* _What is required_
The listing below is to be transcribed exactly.

* _Recorded information_
[Start of section]
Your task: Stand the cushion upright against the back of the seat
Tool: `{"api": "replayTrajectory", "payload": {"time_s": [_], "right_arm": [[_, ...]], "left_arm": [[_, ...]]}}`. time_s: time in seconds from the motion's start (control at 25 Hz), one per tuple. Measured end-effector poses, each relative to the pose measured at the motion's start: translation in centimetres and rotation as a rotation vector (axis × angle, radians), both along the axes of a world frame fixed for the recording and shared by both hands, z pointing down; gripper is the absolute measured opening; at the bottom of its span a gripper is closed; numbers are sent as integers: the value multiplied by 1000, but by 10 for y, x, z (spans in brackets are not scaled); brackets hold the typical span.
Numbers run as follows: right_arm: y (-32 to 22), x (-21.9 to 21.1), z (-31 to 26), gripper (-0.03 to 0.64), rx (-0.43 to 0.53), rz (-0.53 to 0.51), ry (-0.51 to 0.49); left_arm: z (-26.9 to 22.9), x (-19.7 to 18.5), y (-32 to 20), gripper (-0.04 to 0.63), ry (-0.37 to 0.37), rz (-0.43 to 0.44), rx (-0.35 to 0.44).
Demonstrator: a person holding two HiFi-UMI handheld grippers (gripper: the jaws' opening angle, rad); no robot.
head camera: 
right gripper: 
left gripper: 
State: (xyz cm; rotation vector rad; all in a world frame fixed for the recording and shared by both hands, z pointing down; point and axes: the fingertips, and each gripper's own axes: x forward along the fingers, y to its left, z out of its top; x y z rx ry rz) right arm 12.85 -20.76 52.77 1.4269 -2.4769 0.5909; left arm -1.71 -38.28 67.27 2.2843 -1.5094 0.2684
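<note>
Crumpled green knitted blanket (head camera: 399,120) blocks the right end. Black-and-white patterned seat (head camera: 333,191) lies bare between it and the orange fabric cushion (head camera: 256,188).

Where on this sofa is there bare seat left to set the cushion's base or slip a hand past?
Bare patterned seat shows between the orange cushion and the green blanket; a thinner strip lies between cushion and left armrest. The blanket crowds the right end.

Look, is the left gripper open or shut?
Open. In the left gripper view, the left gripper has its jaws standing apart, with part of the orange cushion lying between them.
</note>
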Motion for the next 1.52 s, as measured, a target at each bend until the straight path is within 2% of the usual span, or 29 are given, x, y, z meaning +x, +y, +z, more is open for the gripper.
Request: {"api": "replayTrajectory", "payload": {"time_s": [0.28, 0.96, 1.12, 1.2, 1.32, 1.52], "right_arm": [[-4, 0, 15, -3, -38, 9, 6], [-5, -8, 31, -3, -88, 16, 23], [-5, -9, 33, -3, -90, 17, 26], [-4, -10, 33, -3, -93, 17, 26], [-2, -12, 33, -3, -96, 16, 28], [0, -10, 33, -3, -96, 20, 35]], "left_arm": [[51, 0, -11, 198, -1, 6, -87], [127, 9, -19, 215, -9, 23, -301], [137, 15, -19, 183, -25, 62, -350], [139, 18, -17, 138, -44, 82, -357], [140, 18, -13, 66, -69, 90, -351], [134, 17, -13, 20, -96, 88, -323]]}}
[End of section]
* _Final answer_
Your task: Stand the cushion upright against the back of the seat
Tool: `{"api": "replayTrajectory", "payload": {"time_s": [_], "right_arm": [[_, ...]], "left_arm": [[_, ...]]}}`. time_s: time in seconds from the motion's start (control at 25 Hz), one per tuple. Measured end-effector poses, each relative to the pose measured at the motion's start: translation in centimetres and rotation as a rotation vector (axis × angle, radians), both along the axes of a world frame fixed for the recording and shared by both hands, z pointing down; gripper is the absolute measured opening; at the bottom of its span a gripper is closed; numbers are sent as integers: the value multiplied by 1000, but by 10 for y, x, z (spans in brackets are not scaled); brackets hold the typical span.
Numbers run as follows: right_arm: y (-32 to 22), x (-21.9 to 21.1), z (-31 to 26), gripper (-0.03 to 0.64), rx (-0.43 to 0.53), rz (-0.53 to 0.51), ry (-0.51 to 0.49); left_arm: z (-26.9 to 22.9), x (-19.7 to 18.5), y (-32 to 20), gripper (-0.04 to 0.63), ry (-0.37 to 0.37), rz (-0.43 to 0.44), rx (-0.35 to 0.44).
Demonstrator: a person holding two HiFi-UMI handheld grippers (gripper: the jaws' opening angle, rad); no robot.
head camera: 
right gripper: 
left gripper: 
State: (xyz cm; rotation vector rad; all in a world frame fixed for the recording and shared by both hands, z pointing down; point and axes: the fingertips, and each gripper's own axes: x forward along the fingers, y to its left, z out of its top; x y z rx ry rz) right arm 12.85 -20.76 52.77 1.4269 -2.4769 0.5909; left arm -1.71 -38.28 67.27 2.2843 -1.5094 0.2684
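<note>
Crumpled green knitted blanket (head camera: 399,120) blocks the right end. Black-and-white patterned seat (head camera: 333,191) lies bare between it and the orange fabric cushion (head camera: 256,188).

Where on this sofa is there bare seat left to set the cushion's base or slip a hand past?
Bare patterned seat shows between the orange cushion and the green blanket; a thinner strip lies between cushion and left armrest. The blanket crowds the right end.

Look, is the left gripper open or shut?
Open. In the left gripper view, the left gripper has its jaws standing apart, with part of the orange cushion lying between them.
</note>
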Motion for the next 1.52 s, as measured, a target at each bend until the straight path is within 2% of the usual span, or 29 are given, x, y, z meaning +x, +y, +z, more is open for the gripper.
Request: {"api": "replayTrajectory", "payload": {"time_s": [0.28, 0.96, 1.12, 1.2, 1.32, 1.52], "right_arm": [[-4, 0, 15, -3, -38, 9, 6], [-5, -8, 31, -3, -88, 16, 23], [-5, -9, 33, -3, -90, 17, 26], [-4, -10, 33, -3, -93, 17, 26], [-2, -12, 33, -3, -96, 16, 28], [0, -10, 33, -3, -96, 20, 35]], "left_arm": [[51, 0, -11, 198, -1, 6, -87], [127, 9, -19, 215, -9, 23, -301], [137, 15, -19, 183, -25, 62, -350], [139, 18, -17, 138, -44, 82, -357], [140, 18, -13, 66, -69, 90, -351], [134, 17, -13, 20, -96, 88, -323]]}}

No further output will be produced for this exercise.